■ **Work instructions**
Beneath this line is the data. Output exactly the lines from the line with "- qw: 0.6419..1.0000" to the line with "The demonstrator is", both ends included, and nothing more.

++++

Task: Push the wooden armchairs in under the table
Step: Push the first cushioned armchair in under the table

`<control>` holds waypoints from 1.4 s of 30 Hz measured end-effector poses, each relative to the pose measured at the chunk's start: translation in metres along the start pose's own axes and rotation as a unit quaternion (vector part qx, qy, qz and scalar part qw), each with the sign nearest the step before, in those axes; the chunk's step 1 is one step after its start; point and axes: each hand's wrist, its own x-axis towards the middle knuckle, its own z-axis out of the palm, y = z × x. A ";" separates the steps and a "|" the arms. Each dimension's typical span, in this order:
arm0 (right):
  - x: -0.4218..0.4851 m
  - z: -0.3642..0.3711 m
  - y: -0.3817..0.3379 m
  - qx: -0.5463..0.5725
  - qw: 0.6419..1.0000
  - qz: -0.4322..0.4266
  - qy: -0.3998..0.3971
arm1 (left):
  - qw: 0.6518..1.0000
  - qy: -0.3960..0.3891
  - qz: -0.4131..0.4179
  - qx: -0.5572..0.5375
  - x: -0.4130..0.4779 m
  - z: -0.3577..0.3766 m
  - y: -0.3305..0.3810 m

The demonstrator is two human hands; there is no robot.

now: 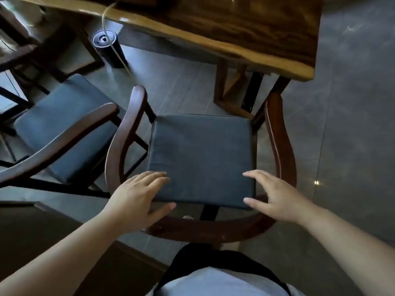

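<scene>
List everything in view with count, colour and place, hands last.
Wooden armchairs: two, dark brown with dark blue cushions; one centre, one left.
Table: one, glossy brown wood, top.
Cylindrical bin: one, black, on floor beneath the table edge.
Cord: one, pale, hanging from the table.
Floor: grey tiles.
Left hand: open, over the centre chair's cushion corner.
Right hand: open, over the opposite corner.

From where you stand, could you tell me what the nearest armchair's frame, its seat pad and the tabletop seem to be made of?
Armchair frame: dark reddish wood, smooth with a soft sheen along the curved arm. Seat pad: matte dark blue-grey woven fabric, faintly creased; its filling is hidden. Tabletop: glossy lacquered wood, strong dark grain, paler uneven edge.
</scene>
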 end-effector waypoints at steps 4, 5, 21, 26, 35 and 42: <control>-0.014 0.027 0.011 -0.014 0.997 -0.012 -0.078 | 0.997 -0.063 0.046 0.004 -0.026 0.030 0.012; -0.018 0.034 0.016 -0.012 0.996 -0.016 -0.090 | 0.996 -0.075 0.057 0.002 -0.030 0.039 0.015; -0.008 0.065 0.060 -0.171 0.980 -0.072 -0.070 | 0.977 -0.176 0.108 0.053 -0.021 0.058 0.006; 0.008 0.078 0.035 -0.172 0.982 -0.060 -0.048 | 0.974 -0.196 0.070 0.091 -0.014 0.037 -0.021; 0.040 0.085 -0.010 -0.170 0.984 -0.024 -0.039 | 0.990 -0.112 0.010 0.091 -0.001 0.017 -0.072; 0.032 0.078 -0.022 -0.112 0.993 -0.024 -0.040 | 0.997 -0.027 -0.009 0.071 -0.017 0.013 -0.078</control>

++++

■ **Result of this exercise**
  - qw: 0.6419..1.0000
  - qz: -0.4322..0.4266
  - qy: -0.3998..0.3971
arm1 (left):
  - qw: 0.6518..1.0000
  - qy: -0.3960..0.3891
  - qz: -0.4131..0.4179
  - qx: -0.5572..0.5375
  - x: -0.4130..0.4779 m
  - z: -0.3577..0.3766 m
  - y: -0.3305..0.3810 m

The demonstrator is two human hands; there is no robot.

The answer has been given in its entirety.